Socially responsible ETFs that follow environmental, social and governance principles are more than just a feel-good investment strategy. They also produce results.
“Companies and investors looking to gain an edge in today’s market should take a cue from the priorities of the American public,” Martin Whittaker, Chief Executive Officer of JUST Capital, said in a note. “A thoughtful, principled approach to business isn’t just the right thing to do – it makes good business sense.”
According to JUST Capital research, U.S. companies that try to uphold worker pay and treatment, customer experience, beneficial products, environmental impact, community support, job growth, and ethical leadership have cumulatively outperformed the Russell 1000 by 456 basis points, or 215 bp annualized, from November 2016 to September 2018.
The report analyzed companies in the JUST U.S. Large Cap Diversified Index , which acts as the underlying benchmark for the Goldman Sachs JUST U.S. Large Cap Equity ETF (NYSEArca: JUST), is based on the Russell 1000 benchmark and targets companies that score well on environmental, social and governance metrics.
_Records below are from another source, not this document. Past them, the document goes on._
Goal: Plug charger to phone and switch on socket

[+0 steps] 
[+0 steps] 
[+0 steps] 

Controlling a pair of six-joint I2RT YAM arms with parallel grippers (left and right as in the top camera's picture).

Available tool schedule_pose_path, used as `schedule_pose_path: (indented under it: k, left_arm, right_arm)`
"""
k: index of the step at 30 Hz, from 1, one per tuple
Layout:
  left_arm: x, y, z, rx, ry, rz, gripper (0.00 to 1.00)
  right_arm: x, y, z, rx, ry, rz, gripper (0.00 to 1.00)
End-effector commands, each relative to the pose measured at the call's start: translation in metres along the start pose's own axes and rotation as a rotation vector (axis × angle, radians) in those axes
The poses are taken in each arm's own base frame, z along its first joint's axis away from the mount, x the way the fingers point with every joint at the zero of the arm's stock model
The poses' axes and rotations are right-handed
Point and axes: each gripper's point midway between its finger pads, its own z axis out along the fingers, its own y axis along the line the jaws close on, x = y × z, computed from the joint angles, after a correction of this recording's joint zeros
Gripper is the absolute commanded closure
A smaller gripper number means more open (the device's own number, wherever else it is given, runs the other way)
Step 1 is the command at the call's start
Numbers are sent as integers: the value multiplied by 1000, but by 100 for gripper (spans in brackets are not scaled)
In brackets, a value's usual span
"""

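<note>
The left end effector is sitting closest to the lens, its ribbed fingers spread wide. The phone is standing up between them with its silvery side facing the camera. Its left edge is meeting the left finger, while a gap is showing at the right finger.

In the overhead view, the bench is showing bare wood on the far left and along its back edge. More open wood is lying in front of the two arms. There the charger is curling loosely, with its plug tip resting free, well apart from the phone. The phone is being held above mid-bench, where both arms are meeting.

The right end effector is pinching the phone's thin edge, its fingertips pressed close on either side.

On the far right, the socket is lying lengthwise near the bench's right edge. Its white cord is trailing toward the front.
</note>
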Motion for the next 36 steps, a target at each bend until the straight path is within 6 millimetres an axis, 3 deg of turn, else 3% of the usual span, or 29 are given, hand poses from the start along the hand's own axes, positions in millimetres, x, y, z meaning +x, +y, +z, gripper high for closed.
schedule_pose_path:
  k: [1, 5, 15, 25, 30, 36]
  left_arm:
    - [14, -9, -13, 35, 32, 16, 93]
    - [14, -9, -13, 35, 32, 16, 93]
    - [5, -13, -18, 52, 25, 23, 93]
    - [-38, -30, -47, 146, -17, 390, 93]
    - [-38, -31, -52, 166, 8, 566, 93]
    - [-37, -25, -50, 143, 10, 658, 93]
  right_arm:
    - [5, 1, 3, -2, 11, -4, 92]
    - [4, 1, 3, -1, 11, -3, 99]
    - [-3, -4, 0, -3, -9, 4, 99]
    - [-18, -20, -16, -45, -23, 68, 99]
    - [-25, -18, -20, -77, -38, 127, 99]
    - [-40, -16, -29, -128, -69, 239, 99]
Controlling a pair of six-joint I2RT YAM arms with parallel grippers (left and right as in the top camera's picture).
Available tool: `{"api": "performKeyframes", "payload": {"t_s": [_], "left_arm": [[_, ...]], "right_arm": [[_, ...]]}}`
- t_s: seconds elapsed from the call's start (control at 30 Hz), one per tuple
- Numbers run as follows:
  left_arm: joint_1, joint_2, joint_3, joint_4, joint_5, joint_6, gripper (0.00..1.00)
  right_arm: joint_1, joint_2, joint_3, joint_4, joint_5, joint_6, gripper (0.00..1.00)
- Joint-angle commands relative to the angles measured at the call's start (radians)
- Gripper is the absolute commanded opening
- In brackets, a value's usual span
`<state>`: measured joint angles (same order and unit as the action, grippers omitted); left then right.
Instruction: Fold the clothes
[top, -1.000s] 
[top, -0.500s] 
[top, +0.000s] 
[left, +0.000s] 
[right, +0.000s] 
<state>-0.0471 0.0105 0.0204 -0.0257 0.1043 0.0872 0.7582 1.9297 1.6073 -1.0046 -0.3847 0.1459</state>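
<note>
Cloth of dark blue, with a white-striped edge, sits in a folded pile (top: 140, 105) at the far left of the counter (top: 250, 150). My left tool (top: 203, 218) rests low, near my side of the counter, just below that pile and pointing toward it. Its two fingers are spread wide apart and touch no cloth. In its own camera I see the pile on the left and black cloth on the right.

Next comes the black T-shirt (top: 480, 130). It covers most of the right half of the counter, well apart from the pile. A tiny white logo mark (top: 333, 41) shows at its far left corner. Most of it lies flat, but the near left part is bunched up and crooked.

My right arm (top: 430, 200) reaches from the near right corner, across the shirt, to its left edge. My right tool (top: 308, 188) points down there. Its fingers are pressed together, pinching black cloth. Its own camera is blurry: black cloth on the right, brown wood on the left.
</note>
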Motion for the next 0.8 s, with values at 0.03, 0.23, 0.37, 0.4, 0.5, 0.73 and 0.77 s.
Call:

To screen for its ESG-focused components, Just Capital conducts an annual survey taken from the American public and analyzes 120,000 data points across 85 unique metrics to score companies based on how they perform on key issues prioritized by the public. For instance, companies are ranked from worker issues, like providing a living wage and workplace safety; to customer concerns, such as privacy protection and truthful advertising; to environmental impacts, including minimizing pollution and resource efficiency. Companies are ranked by overall score, and the top 50% are selected and weighted by market cap.